> **Task goal**
Return all lines from the listing below that include the word "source".

:: Data shown

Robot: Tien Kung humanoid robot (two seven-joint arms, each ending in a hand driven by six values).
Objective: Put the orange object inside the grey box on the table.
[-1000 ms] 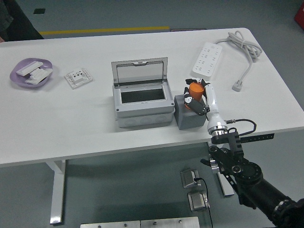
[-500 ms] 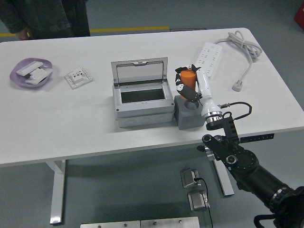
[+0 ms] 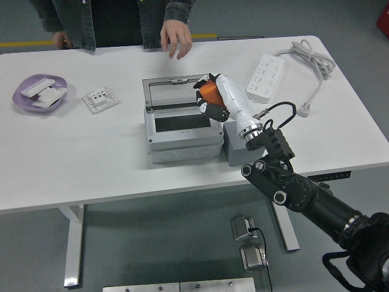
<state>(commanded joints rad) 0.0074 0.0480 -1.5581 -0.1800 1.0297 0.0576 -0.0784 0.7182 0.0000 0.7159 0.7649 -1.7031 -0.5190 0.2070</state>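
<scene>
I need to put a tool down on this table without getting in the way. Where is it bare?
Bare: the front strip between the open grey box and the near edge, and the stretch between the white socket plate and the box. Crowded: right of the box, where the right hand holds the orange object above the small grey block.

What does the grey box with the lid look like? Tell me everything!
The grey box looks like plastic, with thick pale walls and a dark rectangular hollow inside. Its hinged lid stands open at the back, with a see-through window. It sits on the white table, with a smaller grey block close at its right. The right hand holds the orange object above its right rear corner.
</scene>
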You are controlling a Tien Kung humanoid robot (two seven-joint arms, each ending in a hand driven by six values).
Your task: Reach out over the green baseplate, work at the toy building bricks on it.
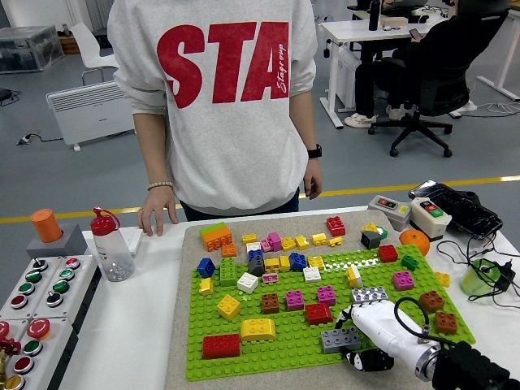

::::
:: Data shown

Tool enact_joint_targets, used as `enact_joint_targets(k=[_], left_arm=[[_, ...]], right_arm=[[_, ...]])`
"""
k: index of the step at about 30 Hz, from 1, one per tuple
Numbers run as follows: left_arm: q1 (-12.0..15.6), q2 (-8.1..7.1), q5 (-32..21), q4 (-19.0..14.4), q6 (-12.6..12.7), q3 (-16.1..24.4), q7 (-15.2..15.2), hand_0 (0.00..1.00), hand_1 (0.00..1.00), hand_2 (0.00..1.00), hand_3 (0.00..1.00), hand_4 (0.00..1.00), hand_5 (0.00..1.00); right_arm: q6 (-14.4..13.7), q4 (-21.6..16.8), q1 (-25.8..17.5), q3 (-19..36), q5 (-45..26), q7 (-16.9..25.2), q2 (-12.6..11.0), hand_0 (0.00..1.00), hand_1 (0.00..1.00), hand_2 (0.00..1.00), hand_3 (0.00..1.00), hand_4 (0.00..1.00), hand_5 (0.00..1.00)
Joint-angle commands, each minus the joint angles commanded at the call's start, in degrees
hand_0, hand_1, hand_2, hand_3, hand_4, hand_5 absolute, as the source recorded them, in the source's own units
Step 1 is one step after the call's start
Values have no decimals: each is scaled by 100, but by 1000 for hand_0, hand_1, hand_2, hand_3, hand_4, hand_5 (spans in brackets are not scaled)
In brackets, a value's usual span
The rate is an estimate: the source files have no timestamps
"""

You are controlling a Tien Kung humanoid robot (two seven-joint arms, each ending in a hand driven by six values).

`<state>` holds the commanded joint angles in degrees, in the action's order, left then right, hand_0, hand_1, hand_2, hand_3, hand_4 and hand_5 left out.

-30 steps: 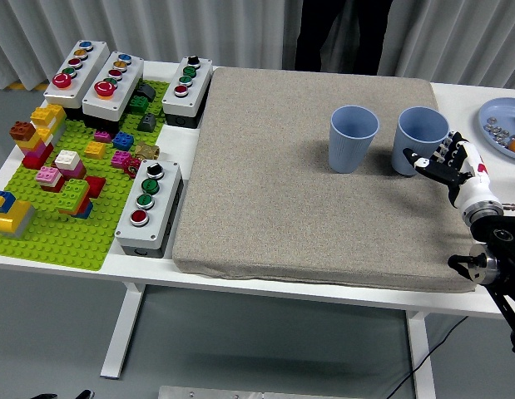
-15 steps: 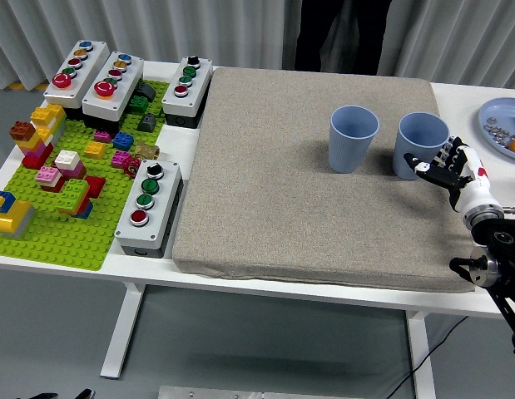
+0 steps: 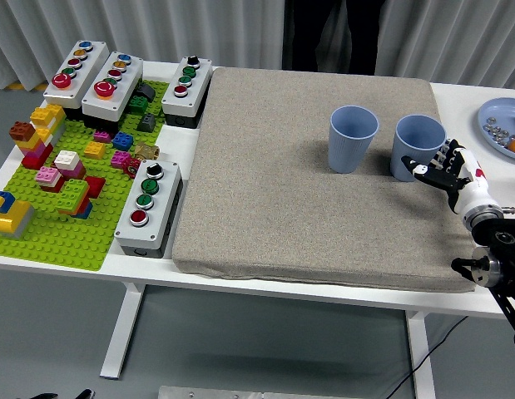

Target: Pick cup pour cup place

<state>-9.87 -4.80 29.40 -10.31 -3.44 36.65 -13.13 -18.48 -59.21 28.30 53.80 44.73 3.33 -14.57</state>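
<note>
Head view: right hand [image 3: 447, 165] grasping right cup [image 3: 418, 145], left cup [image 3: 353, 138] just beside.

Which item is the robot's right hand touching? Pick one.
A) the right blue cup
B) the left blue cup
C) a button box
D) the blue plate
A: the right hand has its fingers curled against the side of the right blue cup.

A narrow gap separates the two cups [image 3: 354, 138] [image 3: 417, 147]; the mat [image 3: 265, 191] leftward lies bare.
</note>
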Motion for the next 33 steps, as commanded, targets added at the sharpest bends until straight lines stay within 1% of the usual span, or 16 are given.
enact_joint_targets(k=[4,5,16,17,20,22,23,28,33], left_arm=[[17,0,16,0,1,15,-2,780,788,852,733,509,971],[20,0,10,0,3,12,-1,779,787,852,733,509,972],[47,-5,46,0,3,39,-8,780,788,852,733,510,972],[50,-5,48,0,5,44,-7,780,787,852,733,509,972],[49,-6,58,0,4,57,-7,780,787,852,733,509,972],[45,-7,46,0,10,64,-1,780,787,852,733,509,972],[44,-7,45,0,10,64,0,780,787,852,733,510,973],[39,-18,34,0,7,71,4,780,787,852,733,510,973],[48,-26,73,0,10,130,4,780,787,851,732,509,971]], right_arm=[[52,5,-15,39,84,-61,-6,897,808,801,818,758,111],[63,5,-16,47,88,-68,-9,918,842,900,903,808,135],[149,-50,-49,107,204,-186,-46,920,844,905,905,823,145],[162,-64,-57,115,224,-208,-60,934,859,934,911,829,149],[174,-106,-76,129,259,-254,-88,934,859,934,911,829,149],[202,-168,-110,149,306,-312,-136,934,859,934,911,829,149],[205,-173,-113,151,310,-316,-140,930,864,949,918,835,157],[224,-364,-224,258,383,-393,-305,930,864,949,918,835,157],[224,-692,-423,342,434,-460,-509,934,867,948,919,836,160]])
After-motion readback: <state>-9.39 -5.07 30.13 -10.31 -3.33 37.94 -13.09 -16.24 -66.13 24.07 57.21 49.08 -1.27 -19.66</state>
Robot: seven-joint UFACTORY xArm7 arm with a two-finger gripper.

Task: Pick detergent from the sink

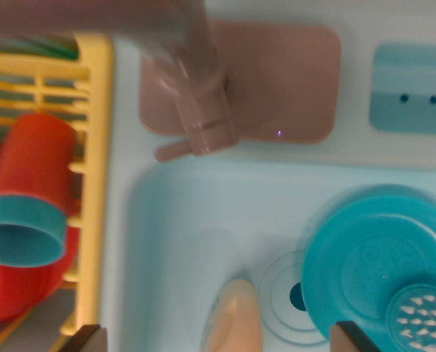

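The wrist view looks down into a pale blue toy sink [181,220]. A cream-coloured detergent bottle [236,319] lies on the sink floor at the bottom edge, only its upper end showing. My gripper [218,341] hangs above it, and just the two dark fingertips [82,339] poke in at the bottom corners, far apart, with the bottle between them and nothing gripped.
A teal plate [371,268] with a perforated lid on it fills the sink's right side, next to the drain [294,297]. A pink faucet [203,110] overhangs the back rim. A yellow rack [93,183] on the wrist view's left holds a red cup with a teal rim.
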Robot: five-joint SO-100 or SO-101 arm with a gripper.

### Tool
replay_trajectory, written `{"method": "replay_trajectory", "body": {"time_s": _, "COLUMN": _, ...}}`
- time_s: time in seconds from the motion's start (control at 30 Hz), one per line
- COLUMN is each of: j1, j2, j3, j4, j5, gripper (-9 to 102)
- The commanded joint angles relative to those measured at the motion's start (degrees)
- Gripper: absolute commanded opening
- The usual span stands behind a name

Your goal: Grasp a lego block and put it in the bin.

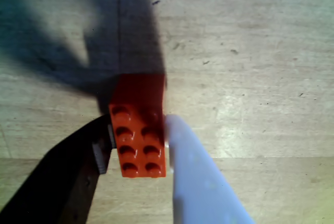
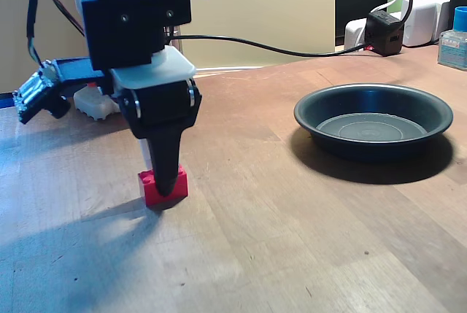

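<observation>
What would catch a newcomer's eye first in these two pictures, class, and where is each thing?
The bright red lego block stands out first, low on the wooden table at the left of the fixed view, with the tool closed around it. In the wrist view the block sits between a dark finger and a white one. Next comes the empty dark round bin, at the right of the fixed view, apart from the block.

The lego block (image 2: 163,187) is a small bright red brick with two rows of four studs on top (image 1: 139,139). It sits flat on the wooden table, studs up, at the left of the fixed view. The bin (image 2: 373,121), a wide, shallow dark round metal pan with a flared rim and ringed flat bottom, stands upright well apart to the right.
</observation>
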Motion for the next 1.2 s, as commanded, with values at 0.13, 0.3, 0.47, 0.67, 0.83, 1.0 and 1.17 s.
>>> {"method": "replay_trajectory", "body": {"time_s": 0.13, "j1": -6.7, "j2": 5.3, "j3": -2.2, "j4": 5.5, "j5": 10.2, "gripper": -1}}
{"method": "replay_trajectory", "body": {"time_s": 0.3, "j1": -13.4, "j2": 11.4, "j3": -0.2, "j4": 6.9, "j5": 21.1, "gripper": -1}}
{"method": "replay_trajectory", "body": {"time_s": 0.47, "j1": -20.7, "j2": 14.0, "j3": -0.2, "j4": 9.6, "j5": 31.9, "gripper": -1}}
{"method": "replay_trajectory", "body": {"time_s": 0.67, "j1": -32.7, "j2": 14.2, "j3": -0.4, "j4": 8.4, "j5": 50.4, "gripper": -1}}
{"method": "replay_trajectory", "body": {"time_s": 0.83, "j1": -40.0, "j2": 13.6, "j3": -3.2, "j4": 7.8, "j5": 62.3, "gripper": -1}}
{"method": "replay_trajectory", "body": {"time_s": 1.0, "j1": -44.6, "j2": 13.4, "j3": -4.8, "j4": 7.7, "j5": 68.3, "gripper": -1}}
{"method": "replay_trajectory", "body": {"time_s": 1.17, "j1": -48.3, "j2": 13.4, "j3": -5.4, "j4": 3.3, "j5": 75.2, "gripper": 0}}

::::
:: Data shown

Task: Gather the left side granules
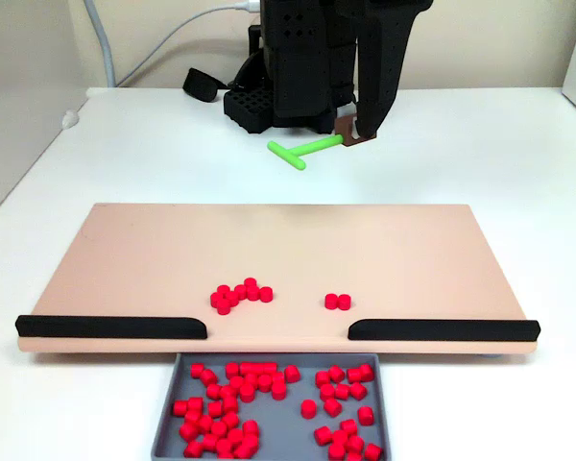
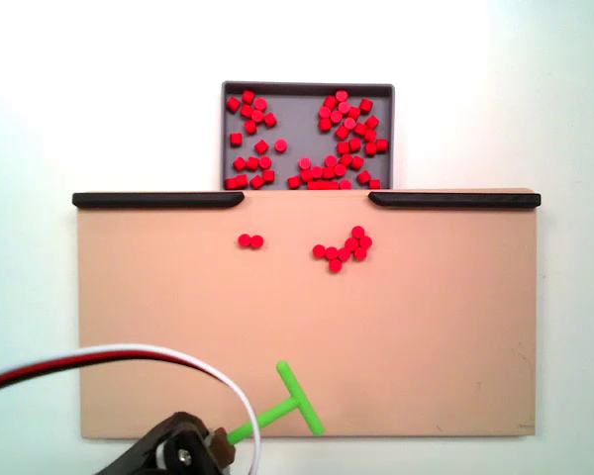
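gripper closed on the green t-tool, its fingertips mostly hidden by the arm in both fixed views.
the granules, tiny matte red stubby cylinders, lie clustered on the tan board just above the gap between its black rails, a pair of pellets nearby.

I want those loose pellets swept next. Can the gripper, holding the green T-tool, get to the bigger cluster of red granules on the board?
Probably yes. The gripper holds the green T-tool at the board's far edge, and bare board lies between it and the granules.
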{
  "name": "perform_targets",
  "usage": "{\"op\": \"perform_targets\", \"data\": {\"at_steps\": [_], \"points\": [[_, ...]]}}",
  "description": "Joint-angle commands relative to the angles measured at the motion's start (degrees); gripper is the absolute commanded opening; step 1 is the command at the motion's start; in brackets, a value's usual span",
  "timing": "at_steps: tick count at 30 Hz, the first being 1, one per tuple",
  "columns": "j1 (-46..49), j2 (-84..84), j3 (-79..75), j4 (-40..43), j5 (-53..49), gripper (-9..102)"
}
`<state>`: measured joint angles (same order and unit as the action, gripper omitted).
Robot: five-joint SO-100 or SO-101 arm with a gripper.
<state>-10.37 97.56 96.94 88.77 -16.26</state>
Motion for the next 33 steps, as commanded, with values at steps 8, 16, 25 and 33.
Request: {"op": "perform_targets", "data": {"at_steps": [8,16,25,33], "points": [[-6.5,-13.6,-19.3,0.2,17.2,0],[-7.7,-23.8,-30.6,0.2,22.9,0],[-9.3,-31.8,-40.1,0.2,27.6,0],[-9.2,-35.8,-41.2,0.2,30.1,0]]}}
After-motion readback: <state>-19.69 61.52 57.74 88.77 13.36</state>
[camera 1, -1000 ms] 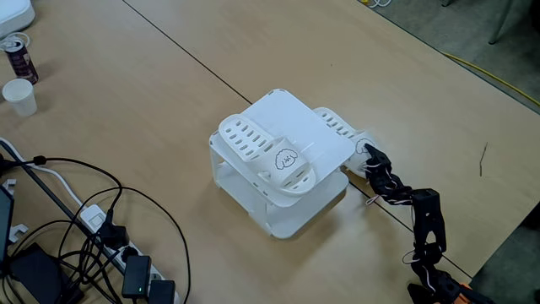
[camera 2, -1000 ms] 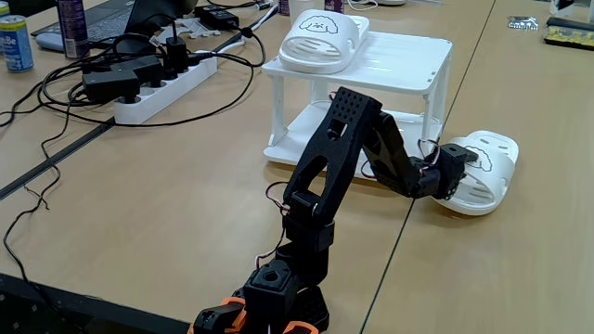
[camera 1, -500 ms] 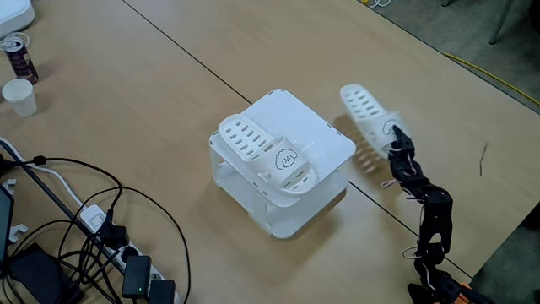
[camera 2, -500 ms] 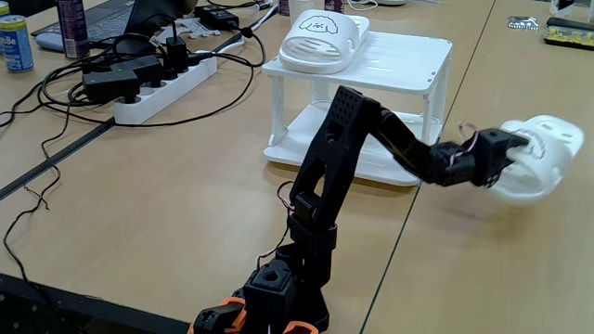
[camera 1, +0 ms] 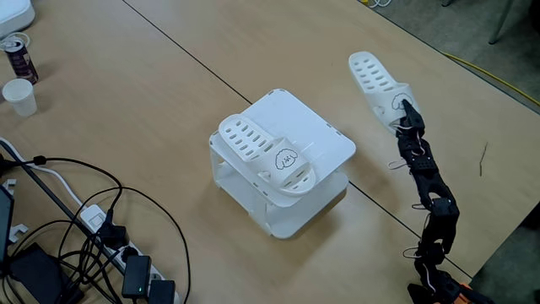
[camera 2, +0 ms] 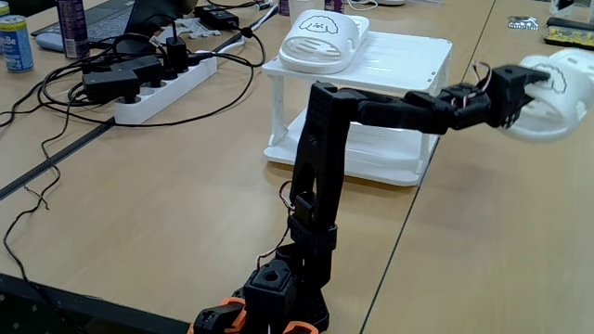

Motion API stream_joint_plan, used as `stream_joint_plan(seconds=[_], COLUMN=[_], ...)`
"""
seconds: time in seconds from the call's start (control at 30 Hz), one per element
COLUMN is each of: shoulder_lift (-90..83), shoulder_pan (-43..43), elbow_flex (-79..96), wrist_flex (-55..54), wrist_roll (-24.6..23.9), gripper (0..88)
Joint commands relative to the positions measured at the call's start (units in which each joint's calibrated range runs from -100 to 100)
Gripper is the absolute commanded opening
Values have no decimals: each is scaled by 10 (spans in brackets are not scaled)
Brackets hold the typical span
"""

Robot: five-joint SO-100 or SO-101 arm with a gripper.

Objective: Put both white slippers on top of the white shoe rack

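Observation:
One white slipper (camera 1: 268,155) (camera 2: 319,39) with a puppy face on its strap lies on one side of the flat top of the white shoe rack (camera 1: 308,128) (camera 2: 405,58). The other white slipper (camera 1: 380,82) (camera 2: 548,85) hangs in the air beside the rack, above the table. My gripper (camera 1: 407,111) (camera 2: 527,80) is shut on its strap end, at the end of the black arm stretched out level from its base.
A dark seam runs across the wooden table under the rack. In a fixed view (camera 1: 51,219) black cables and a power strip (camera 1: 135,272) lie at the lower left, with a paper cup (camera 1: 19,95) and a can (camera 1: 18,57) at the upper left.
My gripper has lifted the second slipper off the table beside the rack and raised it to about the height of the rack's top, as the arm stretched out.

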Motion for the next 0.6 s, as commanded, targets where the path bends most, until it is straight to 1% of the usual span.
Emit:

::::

> **Result for this exercise**
hand_0, hand_1, hand_2, hand_3, hand_4, hand_5 absolute, as the source recorded them, in the source's own units
The rate is an estimate: the source files have no timestamps

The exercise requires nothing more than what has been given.